Un pas de biais

Un carême à cœur ouvert

le tombeau du Christ.
© Adobe stock.

Cette année, le temps du Carême me remplit d’une joie profonde. Je le prends comme un temps pour guérir. Je me remets entre les mains de Dieu avec mes plaies béantes mais aussi avec mes défauts de fabrication et mes souffrances cachées.

Je suis soulagée de pouvoir le faire. J’ai confiance dans celui qui est le meilleur des chirurgiens : capable d’une prise en charge globale, car aimante, de chacun de ses patients.

J’ai longtemps prié, et je prie encore, pour être guérie de mon handicap. Non sans lutte. Parfois, j’ai l’impression de jouer avec le feu : et si vraiment j’étais guérie, qu’adviendrait-il ? J’ai peur de l’après. Ou alors, je pense aux autres malades et je me trouve égoïste. Je me dis qu’il faut mieux prier pour ceux qui sont plus jeunes, plus atteints, ou dont les symptômes correspondent davantage à ceux d’un handicap ou d’une maladie présents dans l’Evangile : cécité, surdité… Enfin, je me redis ce que l’on m’a si souvent et si malheureusement répété : « C’est la guérison du cœur qui compte »…

En ce début de Carême, je réalise que, dans mon rapport à Dieu, mon handicap me met dans un incroyable mouvement.
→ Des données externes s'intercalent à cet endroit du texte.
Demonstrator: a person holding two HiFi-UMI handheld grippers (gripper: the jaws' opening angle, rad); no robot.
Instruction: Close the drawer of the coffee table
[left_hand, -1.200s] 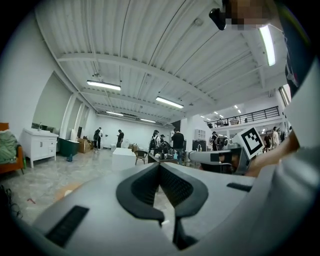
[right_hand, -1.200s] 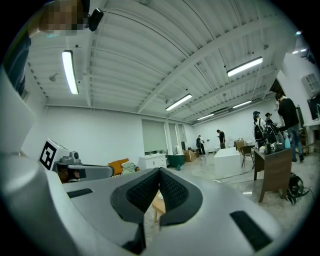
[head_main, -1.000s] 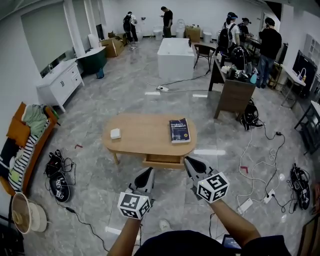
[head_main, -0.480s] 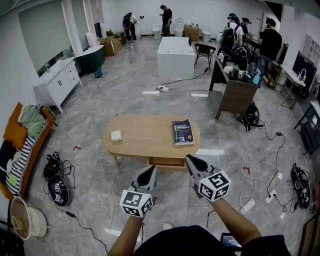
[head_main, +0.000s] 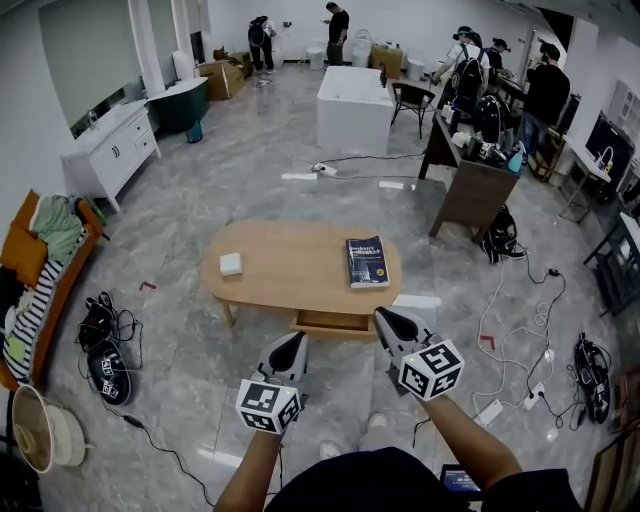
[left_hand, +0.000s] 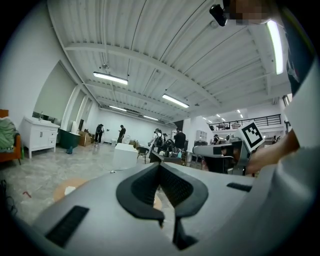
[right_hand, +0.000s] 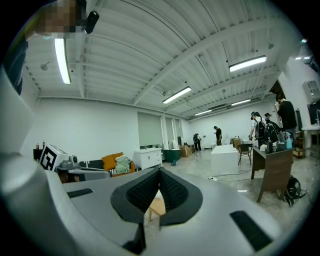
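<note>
Floor (head_main: 180, 210) of grey polished tile fills most of your head view, and on it, near the middle, stands the oval wooden coffee table (head_main: 290, 270). At the table's 6 o'clock edge, the side nearest you, the drawer (head_main: 330, 322) stands a little way out from under the top, its pale front facing you. Your left gripper (head_main: 293, 341) hangs at about 7 o'clock from the drawer, near it but not touching. Your right gripper (head_main: 387, 319) sits at the drawer's 3 o'clock, just beside its end, and from here you cannot tell whether it touches the table edge. In each gripper's own view the two jaws meet at their tips with nothing caught between them, and only a sliver of the wooden table shows through the gap lower down. On the tabletop a dark blue book (head_main: 366, 261) lies flat at 3 o'clock from the centre, and a small white box (head_main: 231, 264) lies at 9 o'clock, well apart from the book.
</note>
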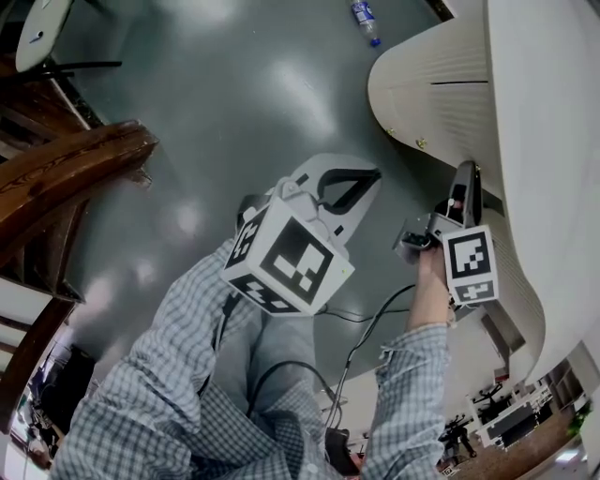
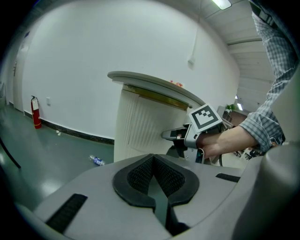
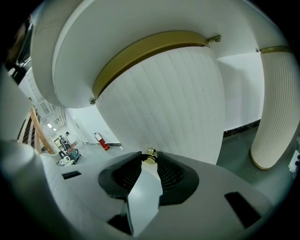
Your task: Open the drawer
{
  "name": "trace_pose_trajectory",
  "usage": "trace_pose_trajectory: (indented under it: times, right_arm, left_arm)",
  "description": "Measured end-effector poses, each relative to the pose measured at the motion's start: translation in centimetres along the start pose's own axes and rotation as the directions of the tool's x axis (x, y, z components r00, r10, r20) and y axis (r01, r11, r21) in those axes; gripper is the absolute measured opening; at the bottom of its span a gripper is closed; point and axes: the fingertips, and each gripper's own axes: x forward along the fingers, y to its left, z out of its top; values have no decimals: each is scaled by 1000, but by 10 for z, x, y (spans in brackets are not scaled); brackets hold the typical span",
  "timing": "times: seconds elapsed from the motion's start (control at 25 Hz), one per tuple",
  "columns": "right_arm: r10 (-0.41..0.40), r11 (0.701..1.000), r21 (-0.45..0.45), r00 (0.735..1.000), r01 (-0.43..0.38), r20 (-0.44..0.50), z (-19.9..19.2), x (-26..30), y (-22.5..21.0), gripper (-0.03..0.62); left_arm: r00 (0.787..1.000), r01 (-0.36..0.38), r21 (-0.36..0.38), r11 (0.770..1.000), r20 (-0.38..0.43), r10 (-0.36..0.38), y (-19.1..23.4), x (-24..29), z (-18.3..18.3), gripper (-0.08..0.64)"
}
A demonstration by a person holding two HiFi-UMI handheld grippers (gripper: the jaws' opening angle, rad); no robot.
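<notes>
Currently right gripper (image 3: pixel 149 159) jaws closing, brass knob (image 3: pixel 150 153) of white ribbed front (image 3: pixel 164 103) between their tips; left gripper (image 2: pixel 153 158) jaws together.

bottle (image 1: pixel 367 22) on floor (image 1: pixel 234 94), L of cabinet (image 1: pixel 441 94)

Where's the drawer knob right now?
Right gripper view, centre: the brass knob sits on the white ribbed drawer front, between the tips of the closing right tongs.

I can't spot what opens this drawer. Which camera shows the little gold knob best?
The right gripper view: the gold knob sits right between the closing jaws. In the head and left gripper views the right gripper hides it.
</notes>
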Motion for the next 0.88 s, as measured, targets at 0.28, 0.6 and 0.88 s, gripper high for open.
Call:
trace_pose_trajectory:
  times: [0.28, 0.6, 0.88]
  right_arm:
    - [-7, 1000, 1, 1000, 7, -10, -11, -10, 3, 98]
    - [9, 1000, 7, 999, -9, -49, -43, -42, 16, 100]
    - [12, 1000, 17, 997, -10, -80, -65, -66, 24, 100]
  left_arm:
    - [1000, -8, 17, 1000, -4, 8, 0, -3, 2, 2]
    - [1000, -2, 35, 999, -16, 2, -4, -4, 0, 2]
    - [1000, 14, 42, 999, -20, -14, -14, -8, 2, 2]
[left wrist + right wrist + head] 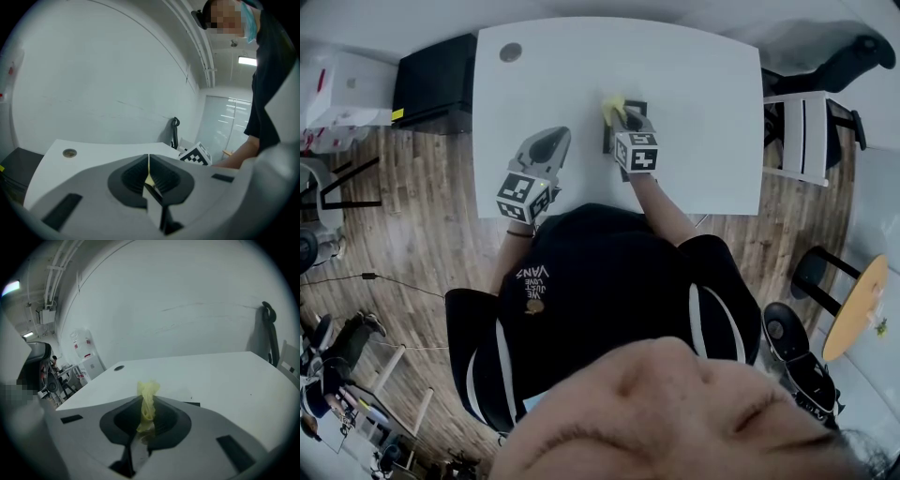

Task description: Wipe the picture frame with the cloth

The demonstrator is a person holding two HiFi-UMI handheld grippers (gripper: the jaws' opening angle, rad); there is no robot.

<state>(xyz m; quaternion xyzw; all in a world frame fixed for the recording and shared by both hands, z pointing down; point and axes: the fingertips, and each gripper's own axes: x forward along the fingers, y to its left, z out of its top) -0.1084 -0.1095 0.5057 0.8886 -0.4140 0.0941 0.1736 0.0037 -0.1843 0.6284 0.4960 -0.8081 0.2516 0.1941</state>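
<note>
Cloth [148, 401]: clamped in right gripper [622, 116], held at picture frame [607, 141] on surface [703, 94]. Left gripper [148, 176]: clenched, empty. Wiping is judged unfinished.

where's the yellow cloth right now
In the head view, the yellow cloth is clamped in the right gripper, at the dark picture frame near the middle of the white table.

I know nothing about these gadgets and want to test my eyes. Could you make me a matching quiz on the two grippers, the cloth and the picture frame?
Things:
1. left gripper
2. right gripper
3. cloth
4. picture frame

Descriptions:
a. yellow and bunched up
b. dark, lying on the white table
c. jaws shut, nothing between them
d. jaws clamped on something

Pairs: 1-c, 2-d, 3-a, 4-b.
</note>
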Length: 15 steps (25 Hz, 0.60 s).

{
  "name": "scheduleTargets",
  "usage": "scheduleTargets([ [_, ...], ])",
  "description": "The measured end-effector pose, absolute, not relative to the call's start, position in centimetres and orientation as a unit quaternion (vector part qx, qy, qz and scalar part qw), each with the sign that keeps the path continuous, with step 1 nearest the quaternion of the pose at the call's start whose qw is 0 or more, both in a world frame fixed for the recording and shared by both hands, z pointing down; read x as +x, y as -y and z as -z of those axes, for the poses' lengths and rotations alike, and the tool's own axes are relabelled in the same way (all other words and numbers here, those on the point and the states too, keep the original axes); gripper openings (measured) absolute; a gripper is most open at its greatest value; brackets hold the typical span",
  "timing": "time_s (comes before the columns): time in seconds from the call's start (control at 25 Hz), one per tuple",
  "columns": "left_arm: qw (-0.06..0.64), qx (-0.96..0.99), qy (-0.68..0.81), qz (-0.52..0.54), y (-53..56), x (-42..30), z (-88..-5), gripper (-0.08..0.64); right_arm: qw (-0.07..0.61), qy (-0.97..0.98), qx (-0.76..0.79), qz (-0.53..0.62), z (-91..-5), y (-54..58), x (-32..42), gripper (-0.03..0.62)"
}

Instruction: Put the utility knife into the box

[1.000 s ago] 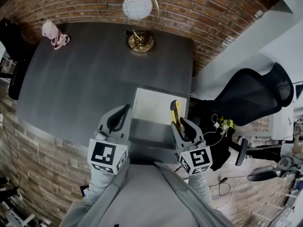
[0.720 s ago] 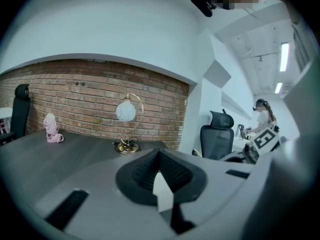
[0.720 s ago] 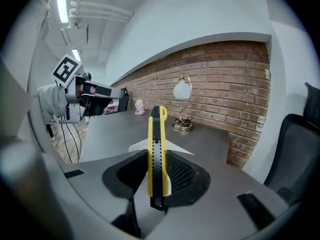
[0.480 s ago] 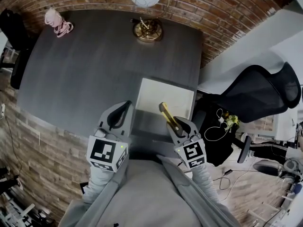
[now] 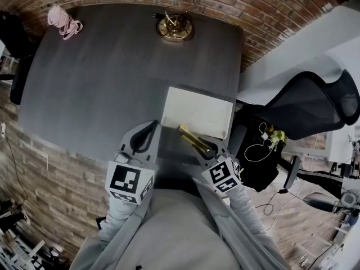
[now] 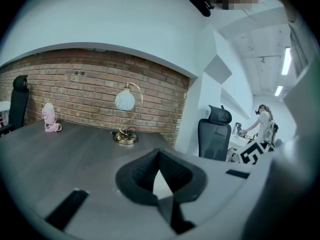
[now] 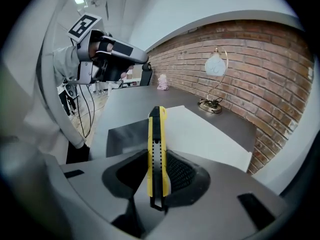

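A yellow and black utility knife [image 5: 189, 135] sticks out of my right gripper [image 5: 201, 146], which is shut on it. Its tip points up-left over the near part of the white open box [image 5: 198, 112]. In the right gripper view the knife [image 7: 156, 149] stands on edge between the jaws of the right gripper [image 7: 159, 165], with the white box [image 7: 205, 134] and its grey flap [image 7: 125, 133] just beyond. My left gripper [image 5: 143, 139] hovers left of the box by the flap, shut and holding nothing. Its pads [image 6: 140, 176] meet in the left gripper view.
The box sits at the near right corner of a dark grey table [image 5: 107, 77]. A brass lamp [image 5: 174, 26] stands at the far edge by the brick wall, a pink object [image 5: 62, 21] at the far left corner. A black office chair [image 5: 306, 108] stands right of the table.
My right gripper has swung the knife from pointing straight ahead at the box's right edge to leaning left over the box. The left gripper has hardly moved.
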<state>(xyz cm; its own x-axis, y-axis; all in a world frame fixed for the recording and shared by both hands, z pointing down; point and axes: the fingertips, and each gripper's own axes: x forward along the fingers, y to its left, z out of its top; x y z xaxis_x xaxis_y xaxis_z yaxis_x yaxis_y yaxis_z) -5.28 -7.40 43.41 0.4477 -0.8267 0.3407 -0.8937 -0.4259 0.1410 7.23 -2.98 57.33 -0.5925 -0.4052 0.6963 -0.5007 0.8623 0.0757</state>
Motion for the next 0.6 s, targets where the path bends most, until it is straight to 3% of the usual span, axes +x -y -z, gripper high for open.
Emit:
scheduleTargets([
  [0.6, 0.162, 0.840, 0.505, -0.113, 7.6, -4.7, -44.5, 0.018, 0.461, 0.873, 0.156, -0.023, -62.2, 1.7, 5.8, 0.126],
])
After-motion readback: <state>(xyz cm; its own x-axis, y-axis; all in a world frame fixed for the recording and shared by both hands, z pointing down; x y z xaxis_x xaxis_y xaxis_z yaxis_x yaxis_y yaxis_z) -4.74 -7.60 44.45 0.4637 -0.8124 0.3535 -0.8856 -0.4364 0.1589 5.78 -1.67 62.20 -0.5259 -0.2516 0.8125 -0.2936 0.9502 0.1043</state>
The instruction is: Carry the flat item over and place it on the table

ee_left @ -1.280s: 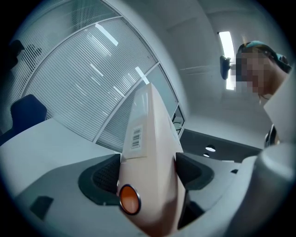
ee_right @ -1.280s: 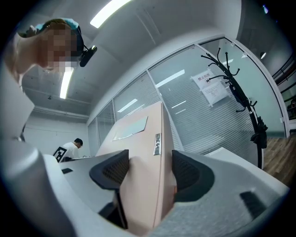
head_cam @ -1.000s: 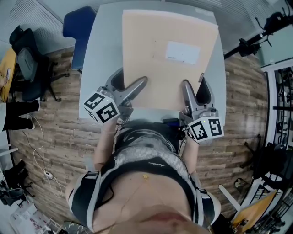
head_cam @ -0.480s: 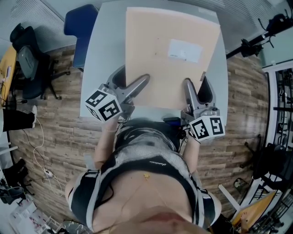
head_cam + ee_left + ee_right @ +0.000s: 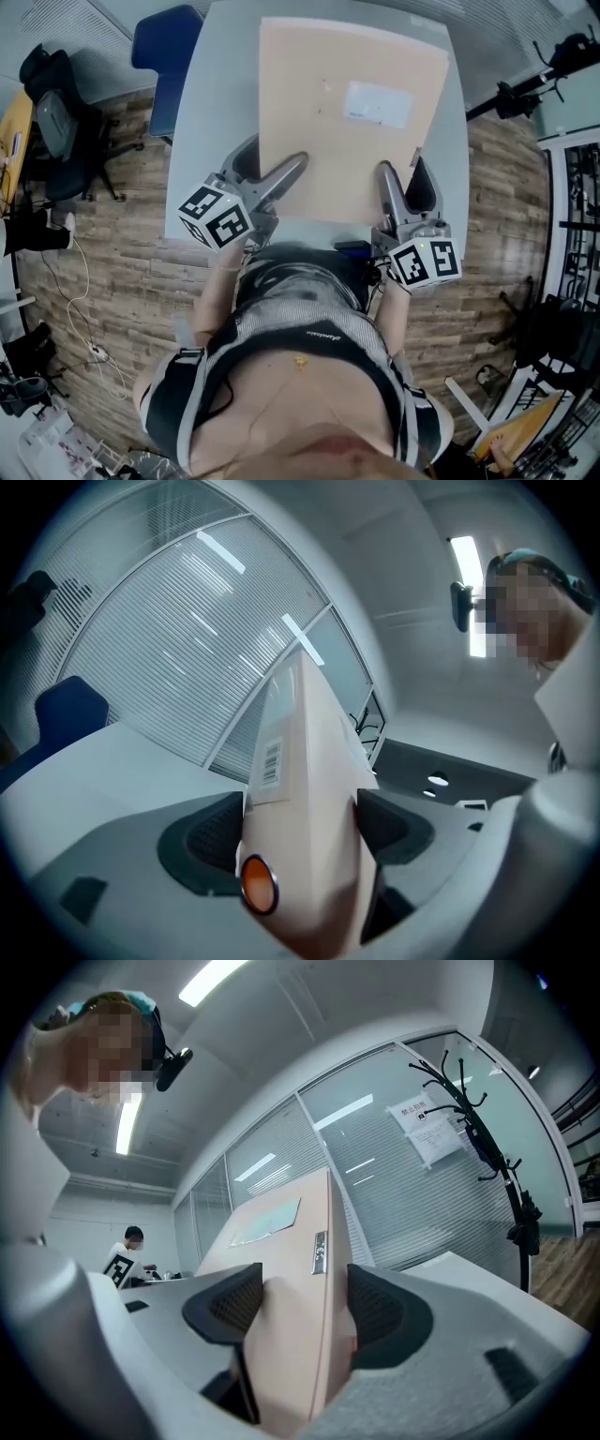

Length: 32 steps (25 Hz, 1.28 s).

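A flat tan cardboard box (image 5: 342,131) with a white label is held over the grey table (image 5: 206,122) in the head view. My left gripper (image 5: 272,180) is shut on the box's near left edge, and my right gripper (image 5: 401,183) is shut on its near right edge. The left gripper view has the box (image 5: 305,789) edge-on between the dark pads (image 5: 211,836), with a barcode sticker and an orange dot on it. In the right gripper view the box (image 5: 300,1307) is clamped between both pads (image 5: 375,1312).
A blue chair (image 5: 169,66) stands at the table's left side and a black office chair (image 5: 56,131) further left on the wood floor. A black stand (image 5: 534,80) reaches in at the right. A coat rack (image 5: 487,1138) stands by the glass wall.
The box and both grippers have shifted slightly forward and to the right over the table. Both grips are unchanged.
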Each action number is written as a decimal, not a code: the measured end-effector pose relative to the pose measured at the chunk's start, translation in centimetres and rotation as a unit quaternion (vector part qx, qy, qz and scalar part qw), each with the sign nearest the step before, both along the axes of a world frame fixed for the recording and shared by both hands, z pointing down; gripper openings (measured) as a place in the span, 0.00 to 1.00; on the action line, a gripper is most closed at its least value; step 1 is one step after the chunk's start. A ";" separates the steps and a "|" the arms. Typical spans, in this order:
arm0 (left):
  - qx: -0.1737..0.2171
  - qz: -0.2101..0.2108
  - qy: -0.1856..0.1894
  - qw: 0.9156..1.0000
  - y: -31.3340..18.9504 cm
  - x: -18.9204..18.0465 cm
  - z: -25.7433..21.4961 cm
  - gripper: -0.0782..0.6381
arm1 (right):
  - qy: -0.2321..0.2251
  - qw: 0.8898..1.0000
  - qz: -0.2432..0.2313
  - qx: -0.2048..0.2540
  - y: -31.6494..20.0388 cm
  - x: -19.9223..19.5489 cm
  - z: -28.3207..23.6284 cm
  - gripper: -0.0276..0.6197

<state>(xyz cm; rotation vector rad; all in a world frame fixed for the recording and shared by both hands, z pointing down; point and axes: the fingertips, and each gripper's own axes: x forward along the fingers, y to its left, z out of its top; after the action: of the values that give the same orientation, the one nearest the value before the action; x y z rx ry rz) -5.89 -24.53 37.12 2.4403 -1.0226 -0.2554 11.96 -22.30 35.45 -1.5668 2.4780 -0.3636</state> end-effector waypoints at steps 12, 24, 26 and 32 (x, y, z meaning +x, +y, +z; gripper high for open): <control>-0.001 -0.033 -0.028 0.999 -0.7 0.5 2.1 0.60 | 0.021 0.999 0.025 -0.033 -0.4 0.8 2.1 0.44; -0.097 -0.032 -0.043 0.994 -1.8 0.0 9.4 0.60 | 0.014 0.993 0.014 -0.119 -2.1 0.6 9.2 0.44; -0.118 -0.032 -0.044 0.991 -1.8 -0.2 11.0 0.60 | 0.015 0.990 0.010 -0.139 -2.2 0.4 10.7 0.44; -0.167 -0.034 -0.050 0.984 -1.9 -0.3 15.2 0.60 | 0.023 0.982 0.006 -0.188 -2.6 0.3 14.8 0.44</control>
<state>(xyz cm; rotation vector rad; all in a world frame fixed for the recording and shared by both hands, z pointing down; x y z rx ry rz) -6.16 -26.47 52.28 2.1342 -1.0960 0.0176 12.29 -24.95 50.24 -1.7359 2.5432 -0.8442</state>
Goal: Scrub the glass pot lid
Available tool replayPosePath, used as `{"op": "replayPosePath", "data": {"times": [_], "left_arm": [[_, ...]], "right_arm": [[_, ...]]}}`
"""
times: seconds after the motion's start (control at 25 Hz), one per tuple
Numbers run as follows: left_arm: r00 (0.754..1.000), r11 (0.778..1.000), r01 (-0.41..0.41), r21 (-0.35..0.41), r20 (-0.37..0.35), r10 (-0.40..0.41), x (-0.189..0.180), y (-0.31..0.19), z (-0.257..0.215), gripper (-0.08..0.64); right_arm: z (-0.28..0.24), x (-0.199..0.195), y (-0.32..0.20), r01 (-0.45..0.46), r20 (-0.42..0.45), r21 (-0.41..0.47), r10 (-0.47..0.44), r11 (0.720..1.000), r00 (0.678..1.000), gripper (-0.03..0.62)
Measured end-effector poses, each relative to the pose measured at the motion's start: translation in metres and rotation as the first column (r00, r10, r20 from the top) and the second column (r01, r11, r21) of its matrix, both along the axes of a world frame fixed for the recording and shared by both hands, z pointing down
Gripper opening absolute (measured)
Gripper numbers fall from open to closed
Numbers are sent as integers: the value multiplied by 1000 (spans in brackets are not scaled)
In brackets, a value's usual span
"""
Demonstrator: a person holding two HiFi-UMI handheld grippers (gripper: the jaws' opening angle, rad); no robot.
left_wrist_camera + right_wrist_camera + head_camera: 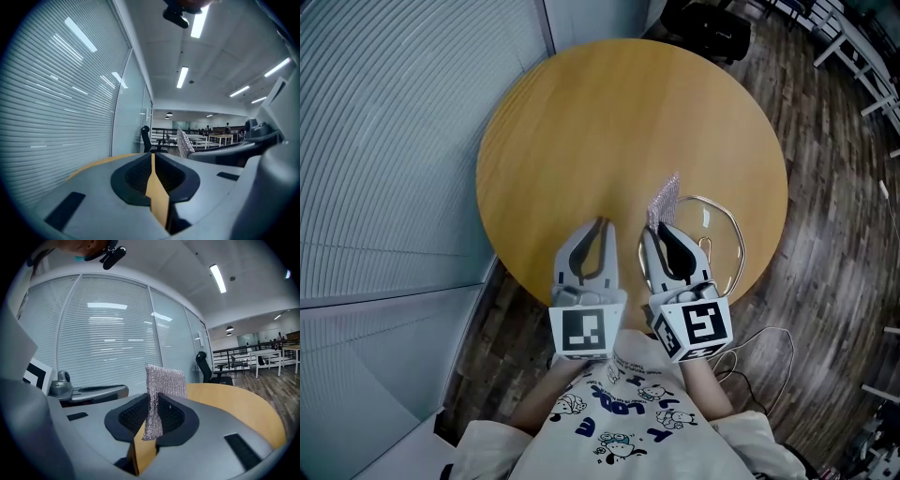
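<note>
A glass pot lid (712,246) with a metal rim lies on the round wooden table (609,122) near its front right edge. My right gripper (657,228) is shut on a silvery mesh scrub pad (664,199) that stands up past its tips, just left of the lid. In the right gripper view the scrub pad (161,390) is pinched between the jaws. My left gripper (600,223) is shut with nothing in it, over the table's front edge. The left gripper view shows its jaws closed together, with the pad (185,142) to the right.
A wall of window blinds (394,141) runs along the left. Dark wood flooring (834,187) surrounds the table. A cable (764,342) trails on the floor by my right arm. Office chairs and desks stand in the distance.
</note>
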State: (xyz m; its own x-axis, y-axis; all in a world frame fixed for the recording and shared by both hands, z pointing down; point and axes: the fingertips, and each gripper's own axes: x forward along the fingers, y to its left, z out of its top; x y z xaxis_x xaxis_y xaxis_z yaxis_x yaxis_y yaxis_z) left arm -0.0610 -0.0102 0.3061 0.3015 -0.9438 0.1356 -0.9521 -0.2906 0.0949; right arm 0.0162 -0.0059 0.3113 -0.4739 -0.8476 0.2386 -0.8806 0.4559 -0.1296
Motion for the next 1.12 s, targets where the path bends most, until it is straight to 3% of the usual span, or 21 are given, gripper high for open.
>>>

Tantôt, ma volonté est tendue comme un arc : je veux guérir, je fais tout pour, je vais arriver à convaincre le Ciel ! Tantôt, surtout dans les moments de fatigue, quand ma solidité psychologique vacille, je me sens comme un puits : je ne peux plus rien, je reçois seulement. Alors mon corps attend intensément la Résurrection et dans cet abandon, c’est comme si je vivais une opération à cœur ouvert.

J’aime alors à constater combien mon corps et mon esprit sont liés. Je n’ai plus de scrupule à demander la guérison de mon corps, car c’est cette demande même qui met mon esprit en mouvement.

Corps et âme, dans l’élan ou dans l’abandon, je suis sûre d’une chose : c’est qu’à Jésus, je peux tout dire, tout demander. Ce temps de Carême rendra lumineux et féconds nos désirs, quelle que soit leur violence, quelle que soit leur maladresse ou même leur timidité, pourvu qu’ils soient tournés vers le cœur de Dieu.

Cécile Gandon, ombresetlumiere.fr – 22 février 2021

Porteuse d’un handicap moteur, Cécile Gandon travaille dans l’associatif. Elle est l’auteur de « Timéo et sa drôle de famille » (Téqui).